Happy birthday
millefiori!!
I was reading a thread on HP4GU today--naturally a long-running thread that I think started with the question of Dumbledore's placing Harry with the Dursleys and it echoed Sirius' life in a weird way for me, in a Meta-way. It started as a conversation about just what business it was of Dumbledore's to decide who Harry lived with. Like, if you accept that the Dursleys are just supposed to be the best choice, it still comes down to Dumbledore alone being the one to make it, as if he's got any connection to this kid at all beyond Harry's being really important to his personal plans for the future.
But it kept getting into all these criticisms of Sirius as a guardian to Harry. Criticisms that were really beside the point. The criticisms weren't particularly radical--he's immature, he's reckless--and he was always these things, it wasn't just Azkaban, because remember the Prank. But to me, actually, it seems like what was Sirius doom as a character wasn't only his own flaws but the fact that he
...just wasn't important enough to Dumbledore.
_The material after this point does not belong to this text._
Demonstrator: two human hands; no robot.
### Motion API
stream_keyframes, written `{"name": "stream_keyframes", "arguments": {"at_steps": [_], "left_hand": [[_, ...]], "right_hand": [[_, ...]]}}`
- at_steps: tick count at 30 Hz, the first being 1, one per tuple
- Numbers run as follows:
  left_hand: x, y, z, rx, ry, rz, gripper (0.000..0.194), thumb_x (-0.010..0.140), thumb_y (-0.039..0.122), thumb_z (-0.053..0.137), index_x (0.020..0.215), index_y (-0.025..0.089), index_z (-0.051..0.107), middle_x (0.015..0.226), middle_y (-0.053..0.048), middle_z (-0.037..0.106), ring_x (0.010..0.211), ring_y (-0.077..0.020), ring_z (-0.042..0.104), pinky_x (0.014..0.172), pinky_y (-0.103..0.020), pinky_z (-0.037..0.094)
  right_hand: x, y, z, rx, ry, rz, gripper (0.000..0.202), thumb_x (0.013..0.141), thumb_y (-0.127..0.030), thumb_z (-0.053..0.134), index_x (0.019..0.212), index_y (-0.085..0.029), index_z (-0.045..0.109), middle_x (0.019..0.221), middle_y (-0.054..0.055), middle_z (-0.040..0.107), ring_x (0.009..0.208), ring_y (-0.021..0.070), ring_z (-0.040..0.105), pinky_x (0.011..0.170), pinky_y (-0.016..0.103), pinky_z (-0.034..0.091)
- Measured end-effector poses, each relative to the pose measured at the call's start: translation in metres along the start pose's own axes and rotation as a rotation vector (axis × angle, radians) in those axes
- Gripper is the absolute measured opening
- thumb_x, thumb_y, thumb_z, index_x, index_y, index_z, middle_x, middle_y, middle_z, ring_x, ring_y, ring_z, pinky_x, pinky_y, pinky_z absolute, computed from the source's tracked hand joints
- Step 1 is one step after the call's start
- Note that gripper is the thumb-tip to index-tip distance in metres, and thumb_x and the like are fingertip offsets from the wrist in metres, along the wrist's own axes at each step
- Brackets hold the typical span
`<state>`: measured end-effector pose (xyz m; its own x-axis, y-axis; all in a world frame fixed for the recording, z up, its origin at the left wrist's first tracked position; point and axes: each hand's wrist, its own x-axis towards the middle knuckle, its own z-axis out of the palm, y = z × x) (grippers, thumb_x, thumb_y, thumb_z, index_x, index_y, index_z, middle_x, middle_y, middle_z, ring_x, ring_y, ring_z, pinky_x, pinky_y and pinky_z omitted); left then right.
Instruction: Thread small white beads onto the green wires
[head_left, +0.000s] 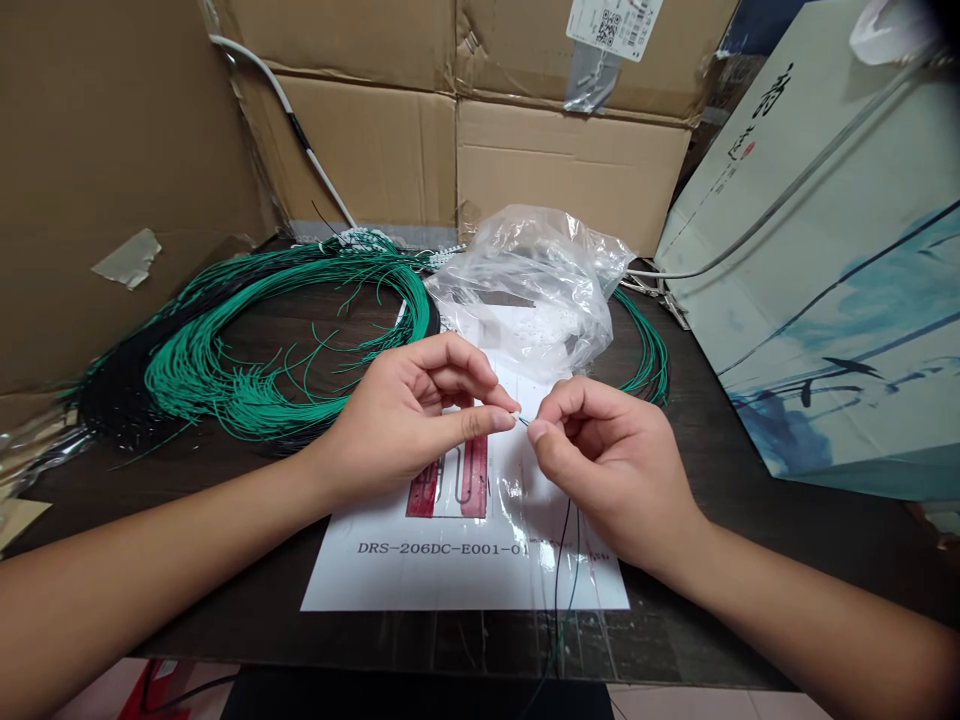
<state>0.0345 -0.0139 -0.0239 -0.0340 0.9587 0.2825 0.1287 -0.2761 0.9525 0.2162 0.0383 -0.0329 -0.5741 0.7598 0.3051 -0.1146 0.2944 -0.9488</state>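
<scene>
Above a printed sheet (465, 585), my two hands meet almost fingertip to fingertip. My right hand (619, 460) is closed in a pinch on thin wires; a black wire (559, 565) and a green wire (577, 560) hang below it over the table edge. The short wire end (523, 421) pokes out towards my left hand. Thumb and forefinger of my left hand (397, 410) are pinched together at a tiny whitish piece by that end, too small to name, while its other fingers curl loosely.
A large coil of green wires (180, 375) and black wires lies on the left of the dark table (697, 580). Behind the sheet sits a crumpled clear plastic bag (540, 270), with more green wires (649, 350) beside it. Cardboard (367, 150) walls the back; a pale printed box (825, 300) stands right.
</scene>
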Motion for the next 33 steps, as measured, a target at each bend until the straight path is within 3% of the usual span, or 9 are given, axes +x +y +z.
{"name": "stream_keyframes", "arguments": {"at_steps": [21,33], "left_hand": [[-0.0023,-0.0008,0.0005,0.069,-0.018,0.079,0.022,0.076,0.011,0.079,0.083,0.017,0.060,0.080,0.000,0.074,0.076,-0.0134,0.074,0.071,-0.022,0.063],[-0.0044,-0.0011,0.0004,0.075,-0.016,0.101,0.022,0.076,0.011,0.080,0.085,0.017,0.061,0.082,0.000,0.074,0.076,-0.0123,0.073,0.070,-0.020,0.062]], "right_hand": [[0.0009,-0.0011,-0.0016,-0.021,0.020,0.050,0.013,0.075,-0.019,0.065,0.066,-0.017,0.056,0.054,-0.005,0.048,0.047,0.0053,0.040,0.042,0.017,0.031],[-0.0005,-0.0020,-0.0003,-0.080,0.035,-0.009,0.013,0.073,-0.015,0.063,0.065,-0.017,0.054,0.055,-0.006,0.048,0.048,0.0050,0.041,0.043,0.017,0.032]]}}
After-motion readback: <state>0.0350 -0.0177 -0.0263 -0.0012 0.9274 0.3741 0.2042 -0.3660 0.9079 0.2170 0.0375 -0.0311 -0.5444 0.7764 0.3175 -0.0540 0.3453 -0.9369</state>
That might sound differently than the way I mean it--I don't mean to imply that it was Dumbledore's job to keep him out of trouble or anything like that. It was just strange seeing how easy it was to dismiss Sirius as a guardian for Harry when the Potters picked him. (Even to the point of questioning whether they really did that officially since we've only got Sirius' word for it, while Dumbledore's own god-like place in the kids' life is just natural.) Everything bad that happened to Sirius was a little too much his fault, imo. He went to jail because he didn't defend himself; he should have gone to Dumbledore immediately, he should have gone to Dumbledore when he broke out of jail, even. That last one's particularly ironic, imo, because how many people who have been unjustly rotting in jail for over a decade have that kind of trust in the system? Why would Sirius think Dumbledore would be so sure to understand and believe him? I asked myself. Just because so many other characters would trust Dumbledore to believe them? Isn't that because they've only really seen Dumbledore deal with people like Harry, who are important to him?
Sirius as a character is known more for being ignored by Dumbledore than anything else. We know DD didn't expel him after the Prank, but from what we've seen so far this didn't seem to be about Sirius himself. Is there a scene where Sirius and Dumbledore ever discuss it in a way that suggests Sirius got one of Dumbledore's famous second chances? Because it seems like that whole thing was more about James. Sirius doesn't seem to feel much about it. Lupin feels he owes Dumbledore for letting him into the school, Snape is bound up with Dumbledore in all sorts of ways, I wouldn't be surprised if Draco had some Dumbledore!Angst now, but Sirius doesn't seem to think about it at all. Even if Sirius himself is just supposed to be thoughtless about it I don't remember any scenes where Dumbledore seemed to feel he should feel some loyalty for him.
Then Sirius is put in jail and Dumbledore isn't there fighting for him enough to even get him a trial. He breaks out of jail and fights his way back into Harry's life, though thanks to Peter's escape he doesn't get a life out of it. (I'm not suggesting Dumbledore is responsible for that, but it's fitting, isn't it, that Peter is far more important to Dumbledore's plans than Sirius?) Then he's in hiding, the last year of which in a place that seems almost intentionally designed to make him self-destruct. So he does the one thing he's ever been able to do in the story, which is suffer and die, and then there's Dumbledore right away with one of the lamest eulogies ever. Compare Sirius to say, Hagrid. I personally can't picture any of that going down the same way. Did Dumbledore just not ever trust Sirius that much? There are times reading that speech where it almost sounds like Dumbledore naturally finds it easier to talk about Sirius' flaws than his good points because he long ago judged and dismissed him on those faults. (And is it creepy that the fact that Sirius seems so little beholden to Dumbledore ever seems like it might be a flaw in Dumbledore's eyes?)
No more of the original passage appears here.